Greenwald: When I was studying law, and Mr. Keefer here was writing his stories, and you, Willie, were tearing up the playing fields of dear old Princeton, who was standing guard over this fat, dumb, happy country of ours, eh? Not us. Oh, no! We knew you couldn’t make any money in the service. So who did the dirty work for us? Queeg did! And a lot of other guys, tough, sharp guys who didn’t crack up like Queeg.
Keith: But no matter what, Captain Queeg endangered the ship and the lives of the men.
Greenwald: He didn’t endanger anybody’s life! You did! All of you! You’re a fine bunch of officers.

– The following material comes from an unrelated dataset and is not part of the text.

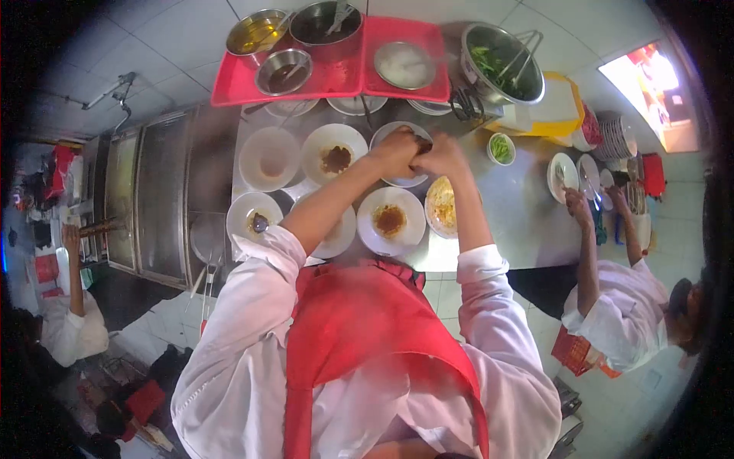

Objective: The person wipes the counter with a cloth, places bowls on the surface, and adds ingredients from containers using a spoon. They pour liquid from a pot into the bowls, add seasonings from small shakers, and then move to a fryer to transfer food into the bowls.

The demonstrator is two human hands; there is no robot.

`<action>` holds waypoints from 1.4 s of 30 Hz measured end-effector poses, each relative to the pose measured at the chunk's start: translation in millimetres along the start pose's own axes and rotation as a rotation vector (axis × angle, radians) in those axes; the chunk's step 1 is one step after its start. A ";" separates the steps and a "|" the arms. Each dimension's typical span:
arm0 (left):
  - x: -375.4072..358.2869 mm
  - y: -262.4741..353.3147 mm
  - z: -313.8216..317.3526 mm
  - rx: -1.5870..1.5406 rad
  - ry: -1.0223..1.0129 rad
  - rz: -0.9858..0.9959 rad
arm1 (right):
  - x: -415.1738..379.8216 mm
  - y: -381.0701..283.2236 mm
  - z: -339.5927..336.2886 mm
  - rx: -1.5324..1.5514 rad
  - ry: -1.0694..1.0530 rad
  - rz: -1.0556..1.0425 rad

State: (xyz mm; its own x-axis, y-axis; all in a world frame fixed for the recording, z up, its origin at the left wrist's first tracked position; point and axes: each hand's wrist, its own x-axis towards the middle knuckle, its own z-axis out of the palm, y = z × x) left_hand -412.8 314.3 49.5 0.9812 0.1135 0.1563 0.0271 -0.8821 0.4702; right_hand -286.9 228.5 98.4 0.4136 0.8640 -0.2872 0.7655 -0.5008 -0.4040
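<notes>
A: Bowl count?
B: Seven white bowls (270,157), two rows, all left and near side of the greens bowl (483,65). Three in the row closer to it, four in the other.
A: Hands?
B: Together, left of and nearer than the greens bowl, over one bowl (404,181) of the three. Left hand (399,151): fingers curled by something dark; can't tell if gripped. Right hand (443,157): blurred, against the left; can't tell if holding.
A: Other stuff?
B: Four metal vessels (403,65) on red trayware (332,83), left of the greens bowl. One small cup (501,148) of chopped green, just nearer than it. Plate stack (614,138) off its right. Co-worker's hand (579,206) further right and nearer, at a white plate (563,176).
A: Blocking?
B: Left forearm (329,206) covers part of one four-row bowl. Trayware edge overlaps three more dishes (357,106) on the tabletop (527,222).
</notes>
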 end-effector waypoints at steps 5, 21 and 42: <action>-1.7 -26.8 4.9 -0.471 0.212 -0.247 | -31.9 -30.3 -27.4 0.419 0.415 -0.305; -1.7 -44.3 26.5 -0.436 0.476 -0.254 | -34.1 -33.1 7.3 0.052 0.348 -0.274; -258.4 -101.2 -55.2 -0.151 0.882 -0.606 | -31.3 -265.9 85.1 0.327 0.371 -0.967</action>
State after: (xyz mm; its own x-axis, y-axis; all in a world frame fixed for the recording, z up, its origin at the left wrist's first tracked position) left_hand -679.6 399.5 9.5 0.3269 0.8543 0.4041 0.3787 -0.5102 0.7722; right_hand -545.3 330.2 140.9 -0.1284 0.8349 0.5353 0.7019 0.4578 -0.5457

Greenwald: Tell me, Steve, after the Yellowstain business, Queeg came to you guys for help and you turned him down, didn’t you?
Maryk: Yes, we did.
Greenwald: You didn’t approve of his conduct as an officer. He wasn’t worthy of your loyalty. So you turned on him. You ragged him. You made up songs about him. If you’d given Queeg the loyalty he needed, do you suppose the whole issue would have come up in the typhoon?
Greenwald: And now we come to the man who should have stood trial. The Caine’s favorite author. The Shakespeare whose testimony nearly sunk us all. Tell ’em, Keefer.
Keefer: No, you go ahead. You’re telling it better.
Greenwald: You ought to read his testimony. He never even HEARD of Captain Queeg!
Maryk: Let’s forget it, Barney.
Greenwald: Queeg was sick, he couldn’t help himself. But you, you’re real healthy. Only you didn’t have one-tenth the guts that he had.
Keefer: Except I never fooled myself, Mr. Greenwald.
Greenwald: I wanna drink a toast to you, Mr. Keefer. From the beginning you hated the Navy. And then you thought up this whole idea and you managed to keep your skirts nice and starched and clean, even in the court martial. Steve Maryk will always be remembered as a mutineer. But you, you’ll publish your novel, you’ll make a million bucks, you’ll marry a big movie star, and for the rest of your life you’ll live with your conscience, if you have any. Here’s to the real author of the Caine mutiny. Here’s to you, Mr. Keefer.
[Splashes wine in Keefer’s face]
Greenwald: If you wanna do anything about it, I’ll be outside. I’m a lot drunker than you are – so it’ll be a fair fight.
The movie ends with Keefer alone as his fellow officer leave the party and Keith receiving orders to a new destroyer commanded by Captain DeVriess. However the book has another ending. In it Keefer becomes the commanding officer of the Caine and Keith the XO. The ship is hit by a Kamikaze and Keefer loses his nerve and in a truly cowardly fashion abandons the ship and his crew leaving Keith to save the Caine which he does.
As a leader it is important to support the commanding officer, especially if he or she is going through a difficult time. While this does not mean that subordinates should ignore illegal actions of a commander as the XO of a ship did recently resulting in his and the CO’s relief for cause, but officers from any service do not have the luxury of subverting their commander or chain of command based on any personal like, dislike or any ideological, political or religious agenda. A prime example of the latter was former Chaplain Gordon Klingenschmitt who waged a vicious campaign against every Commanding Officer that he worked for and the Navy in order to push his own political-religious views on his sailors and in the media. There are certainly other examples but no to belabor the point I will end here.